*** Opening of RECORDS FOR THE TASK ***

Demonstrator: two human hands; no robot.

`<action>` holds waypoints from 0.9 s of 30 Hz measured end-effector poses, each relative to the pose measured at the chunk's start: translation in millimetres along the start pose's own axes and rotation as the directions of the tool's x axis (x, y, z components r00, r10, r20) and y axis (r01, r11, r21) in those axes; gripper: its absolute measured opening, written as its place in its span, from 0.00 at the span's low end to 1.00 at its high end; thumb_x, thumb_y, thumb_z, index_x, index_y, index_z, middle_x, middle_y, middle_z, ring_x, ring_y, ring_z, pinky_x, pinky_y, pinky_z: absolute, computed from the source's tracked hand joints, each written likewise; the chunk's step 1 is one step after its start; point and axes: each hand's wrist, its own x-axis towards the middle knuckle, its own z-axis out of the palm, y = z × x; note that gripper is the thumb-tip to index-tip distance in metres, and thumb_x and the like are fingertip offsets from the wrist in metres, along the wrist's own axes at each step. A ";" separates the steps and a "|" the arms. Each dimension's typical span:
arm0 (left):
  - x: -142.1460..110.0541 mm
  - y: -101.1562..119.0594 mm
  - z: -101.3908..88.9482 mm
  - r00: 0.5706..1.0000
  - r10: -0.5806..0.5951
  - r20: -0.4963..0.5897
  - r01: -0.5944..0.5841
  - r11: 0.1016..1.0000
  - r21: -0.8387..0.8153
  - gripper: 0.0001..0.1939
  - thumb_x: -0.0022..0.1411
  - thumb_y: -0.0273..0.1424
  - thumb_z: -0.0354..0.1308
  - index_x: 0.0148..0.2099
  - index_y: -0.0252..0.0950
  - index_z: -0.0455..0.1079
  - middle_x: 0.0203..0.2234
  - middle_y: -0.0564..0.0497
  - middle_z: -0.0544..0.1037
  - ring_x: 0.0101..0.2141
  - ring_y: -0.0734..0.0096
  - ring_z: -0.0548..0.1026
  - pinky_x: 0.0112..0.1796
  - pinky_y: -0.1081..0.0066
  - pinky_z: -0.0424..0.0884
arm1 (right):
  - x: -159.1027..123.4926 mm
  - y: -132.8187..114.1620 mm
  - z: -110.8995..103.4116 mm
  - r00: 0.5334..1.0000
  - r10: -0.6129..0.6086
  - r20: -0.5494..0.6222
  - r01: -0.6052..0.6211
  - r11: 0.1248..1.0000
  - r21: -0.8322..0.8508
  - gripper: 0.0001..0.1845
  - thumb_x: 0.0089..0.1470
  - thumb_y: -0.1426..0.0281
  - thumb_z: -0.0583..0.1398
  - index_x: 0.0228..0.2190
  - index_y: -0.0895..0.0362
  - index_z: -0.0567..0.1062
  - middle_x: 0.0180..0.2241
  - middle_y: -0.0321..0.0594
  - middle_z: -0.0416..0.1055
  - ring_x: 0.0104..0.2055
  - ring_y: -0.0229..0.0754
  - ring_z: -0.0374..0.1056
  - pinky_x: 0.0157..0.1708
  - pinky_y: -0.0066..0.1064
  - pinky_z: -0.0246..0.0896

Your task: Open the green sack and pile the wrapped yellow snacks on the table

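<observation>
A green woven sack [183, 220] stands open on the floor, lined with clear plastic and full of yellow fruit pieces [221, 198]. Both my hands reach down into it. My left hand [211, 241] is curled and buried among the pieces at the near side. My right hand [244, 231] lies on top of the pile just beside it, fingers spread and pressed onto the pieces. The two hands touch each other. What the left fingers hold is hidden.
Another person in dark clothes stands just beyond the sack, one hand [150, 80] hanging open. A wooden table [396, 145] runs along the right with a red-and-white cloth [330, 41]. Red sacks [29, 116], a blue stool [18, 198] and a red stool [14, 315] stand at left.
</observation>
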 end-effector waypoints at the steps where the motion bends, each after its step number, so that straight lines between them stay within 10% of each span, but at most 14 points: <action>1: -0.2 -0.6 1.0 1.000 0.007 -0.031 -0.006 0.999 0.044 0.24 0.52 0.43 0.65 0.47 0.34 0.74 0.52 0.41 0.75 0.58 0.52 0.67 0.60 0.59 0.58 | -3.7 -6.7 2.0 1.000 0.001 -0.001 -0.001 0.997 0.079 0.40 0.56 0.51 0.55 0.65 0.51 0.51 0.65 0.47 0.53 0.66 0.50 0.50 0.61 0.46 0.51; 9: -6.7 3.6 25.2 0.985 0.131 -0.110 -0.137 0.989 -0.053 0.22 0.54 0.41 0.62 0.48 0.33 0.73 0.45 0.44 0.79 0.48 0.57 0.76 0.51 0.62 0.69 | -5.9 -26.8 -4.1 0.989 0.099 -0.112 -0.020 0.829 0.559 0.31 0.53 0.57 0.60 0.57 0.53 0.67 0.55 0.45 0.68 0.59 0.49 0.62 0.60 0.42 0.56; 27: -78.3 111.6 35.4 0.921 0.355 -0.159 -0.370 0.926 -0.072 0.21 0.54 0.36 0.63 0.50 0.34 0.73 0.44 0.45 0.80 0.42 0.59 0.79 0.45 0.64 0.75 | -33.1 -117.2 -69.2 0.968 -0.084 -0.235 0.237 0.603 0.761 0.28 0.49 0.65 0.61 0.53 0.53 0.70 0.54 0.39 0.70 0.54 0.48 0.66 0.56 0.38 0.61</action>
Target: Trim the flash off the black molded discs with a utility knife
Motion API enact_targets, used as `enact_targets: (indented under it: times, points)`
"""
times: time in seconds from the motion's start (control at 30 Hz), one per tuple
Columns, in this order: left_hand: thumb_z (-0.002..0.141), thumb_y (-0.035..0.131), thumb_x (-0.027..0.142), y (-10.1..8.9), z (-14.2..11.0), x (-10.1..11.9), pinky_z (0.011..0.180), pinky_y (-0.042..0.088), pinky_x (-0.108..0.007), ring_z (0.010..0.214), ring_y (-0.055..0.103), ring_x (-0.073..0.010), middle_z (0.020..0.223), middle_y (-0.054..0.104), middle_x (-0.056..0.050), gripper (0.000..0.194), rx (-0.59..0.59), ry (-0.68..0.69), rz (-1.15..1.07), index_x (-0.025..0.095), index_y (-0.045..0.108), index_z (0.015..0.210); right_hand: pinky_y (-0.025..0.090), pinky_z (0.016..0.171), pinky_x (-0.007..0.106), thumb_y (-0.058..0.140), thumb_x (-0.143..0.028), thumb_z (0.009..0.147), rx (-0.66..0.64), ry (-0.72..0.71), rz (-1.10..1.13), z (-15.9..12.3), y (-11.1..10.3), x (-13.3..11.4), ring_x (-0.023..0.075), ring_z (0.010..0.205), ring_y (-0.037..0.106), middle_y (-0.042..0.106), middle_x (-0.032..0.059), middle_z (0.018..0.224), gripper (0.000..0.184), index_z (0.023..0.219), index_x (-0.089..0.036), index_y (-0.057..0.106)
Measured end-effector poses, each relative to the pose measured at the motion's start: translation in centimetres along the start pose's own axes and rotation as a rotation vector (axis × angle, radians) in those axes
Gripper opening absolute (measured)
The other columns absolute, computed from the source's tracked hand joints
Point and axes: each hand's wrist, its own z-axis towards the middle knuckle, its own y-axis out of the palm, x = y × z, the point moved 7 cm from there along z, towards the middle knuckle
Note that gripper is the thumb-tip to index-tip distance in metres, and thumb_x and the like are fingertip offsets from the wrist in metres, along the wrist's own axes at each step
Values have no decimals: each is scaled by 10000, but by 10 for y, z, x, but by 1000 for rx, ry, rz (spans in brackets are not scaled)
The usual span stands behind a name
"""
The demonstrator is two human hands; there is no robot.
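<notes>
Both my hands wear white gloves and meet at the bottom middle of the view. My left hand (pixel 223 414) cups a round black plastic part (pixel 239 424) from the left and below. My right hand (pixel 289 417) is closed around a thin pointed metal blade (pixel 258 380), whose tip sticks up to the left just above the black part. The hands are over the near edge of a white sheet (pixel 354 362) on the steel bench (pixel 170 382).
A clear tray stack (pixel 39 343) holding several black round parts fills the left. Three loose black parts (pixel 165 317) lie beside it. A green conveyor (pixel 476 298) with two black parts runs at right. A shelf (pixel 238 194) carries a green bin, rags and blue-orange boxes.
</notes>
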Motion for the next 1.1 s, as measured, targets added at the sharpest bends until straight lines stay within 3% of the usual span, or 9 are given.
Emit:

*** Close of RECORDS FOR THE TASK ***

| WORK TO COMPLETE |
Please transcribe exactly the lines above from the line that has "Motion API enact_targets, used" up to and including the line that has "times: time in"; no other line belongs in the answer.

| RESPONSE BELOW |
Motion API enact_targets, used as `enact_targets: (indented under it: times, points)`
"""
times: time in seconds from the motion's start (control at 30 Hz), one per tuple

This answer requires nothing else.